So consistent and professional!!
=-)
Clever art work on the Mushroom KK.
Good points all in all. The reality is that some time or other we will witness that case of buyer's Remorse. Buyer's never think that it will happen to them. In fact I would be willing to bet that they dont even think about it at all until it happens. They certainly dont see it for what it is. This type of post is very educational for the Consumer. It will help them to identify the Demon when he raises his ugly head.

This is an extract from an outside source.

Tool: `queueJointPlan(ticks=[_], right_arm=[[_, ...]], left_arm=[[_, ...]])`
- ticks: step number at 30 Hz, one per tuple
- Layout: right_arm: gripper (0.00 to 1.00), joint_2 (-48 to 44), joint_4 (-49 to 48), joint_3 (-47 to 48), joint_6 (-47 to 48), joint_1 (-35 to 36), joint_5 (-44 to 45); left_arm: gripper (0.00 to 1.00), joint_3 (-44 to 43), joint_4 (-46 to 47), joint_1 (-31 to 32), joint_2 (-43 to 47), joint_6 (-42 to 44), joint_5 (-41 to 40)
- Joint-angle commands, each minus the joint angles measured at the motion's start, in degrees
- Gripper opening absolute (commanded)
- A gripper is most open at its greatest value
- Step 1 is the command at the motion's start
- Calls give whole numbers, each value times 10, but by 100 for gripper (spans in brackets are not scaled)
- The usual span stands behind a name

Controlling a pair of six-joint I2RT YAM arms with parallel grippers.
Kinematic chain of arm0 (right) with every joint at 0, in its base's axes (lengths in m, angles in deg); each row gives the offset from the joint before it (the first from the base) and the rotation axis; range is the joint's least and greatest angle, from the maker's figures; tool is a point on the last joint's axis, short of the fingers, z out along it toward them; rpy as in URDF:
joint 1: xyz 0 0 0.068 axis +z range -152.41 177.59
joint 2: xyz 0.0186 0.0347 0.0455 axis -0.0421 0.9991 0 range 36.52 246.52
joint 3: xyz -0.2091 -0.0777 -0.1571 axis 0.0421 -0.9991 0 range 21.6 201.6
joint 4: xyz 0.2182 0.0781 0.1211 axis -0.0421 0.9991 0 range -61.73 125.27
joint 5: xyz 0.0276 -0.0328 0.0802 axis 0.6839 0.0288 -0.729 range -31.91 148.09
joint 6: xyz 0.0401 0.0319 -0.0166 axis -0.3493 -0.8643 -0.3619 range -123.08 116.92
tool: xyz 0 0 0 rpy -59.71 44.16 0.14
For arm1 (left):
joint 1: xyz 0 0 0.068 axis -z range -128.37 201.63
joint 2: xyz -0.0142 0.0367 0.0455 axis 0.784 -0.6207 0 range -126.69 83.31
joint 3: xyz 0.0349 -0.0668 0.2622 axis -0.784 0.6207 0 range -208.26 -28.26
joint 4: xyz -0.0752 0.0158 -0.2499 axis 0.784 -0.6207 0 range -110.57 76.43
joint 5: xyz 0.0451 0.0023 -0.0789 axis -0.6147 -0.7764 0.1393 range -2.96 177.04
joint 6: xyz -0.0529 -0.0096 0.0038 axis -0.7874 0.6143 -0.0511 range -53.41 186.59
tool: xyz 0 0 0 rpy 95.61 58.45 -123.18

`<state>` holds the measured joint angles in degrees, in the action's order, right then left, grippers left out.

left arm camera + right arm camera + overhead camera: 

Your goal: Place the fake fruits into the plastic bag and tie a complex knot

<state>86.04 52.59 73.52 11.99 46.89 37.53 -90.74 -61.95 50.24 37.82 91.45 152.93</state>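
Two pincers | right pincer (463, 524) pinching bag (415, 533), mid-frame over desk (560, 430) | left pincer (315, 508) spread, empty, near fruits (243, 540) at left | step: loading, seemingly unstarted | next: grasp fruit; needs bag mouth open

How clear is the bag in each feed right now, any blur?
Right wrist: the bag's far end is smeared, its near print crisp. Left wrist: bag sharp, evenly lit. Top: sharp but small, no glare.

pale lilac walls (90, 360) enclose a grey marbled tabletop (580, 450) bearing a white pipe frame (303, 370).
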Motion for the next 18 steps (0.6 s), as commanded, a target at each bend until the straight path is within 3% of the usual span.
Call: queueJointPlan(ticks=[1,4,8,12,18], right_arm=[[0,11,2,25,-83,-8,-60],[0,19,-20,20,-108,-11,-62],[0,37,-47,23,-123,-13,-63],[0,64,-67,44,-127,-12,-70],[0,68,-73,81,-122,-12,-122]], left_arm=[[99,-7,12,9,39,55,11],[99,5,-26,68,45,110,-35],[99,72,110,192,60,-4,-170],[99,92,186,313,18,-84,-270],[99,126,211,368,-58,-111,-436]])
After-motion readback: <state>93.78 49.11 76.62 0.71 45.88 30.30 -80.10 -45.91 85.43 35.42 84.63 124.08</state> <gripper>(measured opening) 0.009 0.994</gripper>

Great post Kristal. As I was reading it I was comparing buying a home & home ownership to engagement & marriage. It actually gave me a good laugh. It could be that it's funny...but it may be simply that its late!
Kristal,
Thanks for the post. I must echo Laurie Manny's comment. In my twenty plus years in the business, I usually find that the opinions of family and friends, fall short of support for the buyer's decision. Rarely ever do they think the property is good enough, likewise rarely ever are they offering financial support for anything better.
Something I learned a long time ago, once the contract is accepted, we do NOT make arrangements for friends or family to the house that the buyers are buying. NEVER.
If they are not in on the selection process, they will NOT put their noses in the transaction afterwards. They can wait till after settlement to see the house. There are too many critics in the world.
Excellent post Kristal and timely with all of the inventory on the market.
To Lenn Harley,
How in the world do you enforce your policy of no relatives or friends viewing the home? Seems like a great idea but difficult to implement?
Great Post. I have seen this happen , the buyer is excited then the relative or friend decide to talk the buyer out of his decision. I too would like to know how Lenn achieve her goal of banning friends and relatives.
I have never seen so many people (usually parents) who haven't bought or sold a home in years that know more than professional agents who do this every day. These folks think nothing of offering 80% of less of the listing price because "nothing is selling anyway, so we might as well steal the home."
Kristal,
It is my opinion that when a family member or friend is invited to "check out" the prospective new home, they feel as if they are supposed to find things wrong and point these things out, so that when the buyer does buy the house they can't turn around and say "Why didn't you notice this?" Sometimes, they go overboard.
I have seen families come in and tear a house apart while the buyer who originally "loved the house", cringes and backs down because they are afraid to stand up for themselves.
Working as a buyer rep, I try to discuss these "pitfalls" before we start looking, but it doesn't always help.
What is that, a crossbones on a mushroom:???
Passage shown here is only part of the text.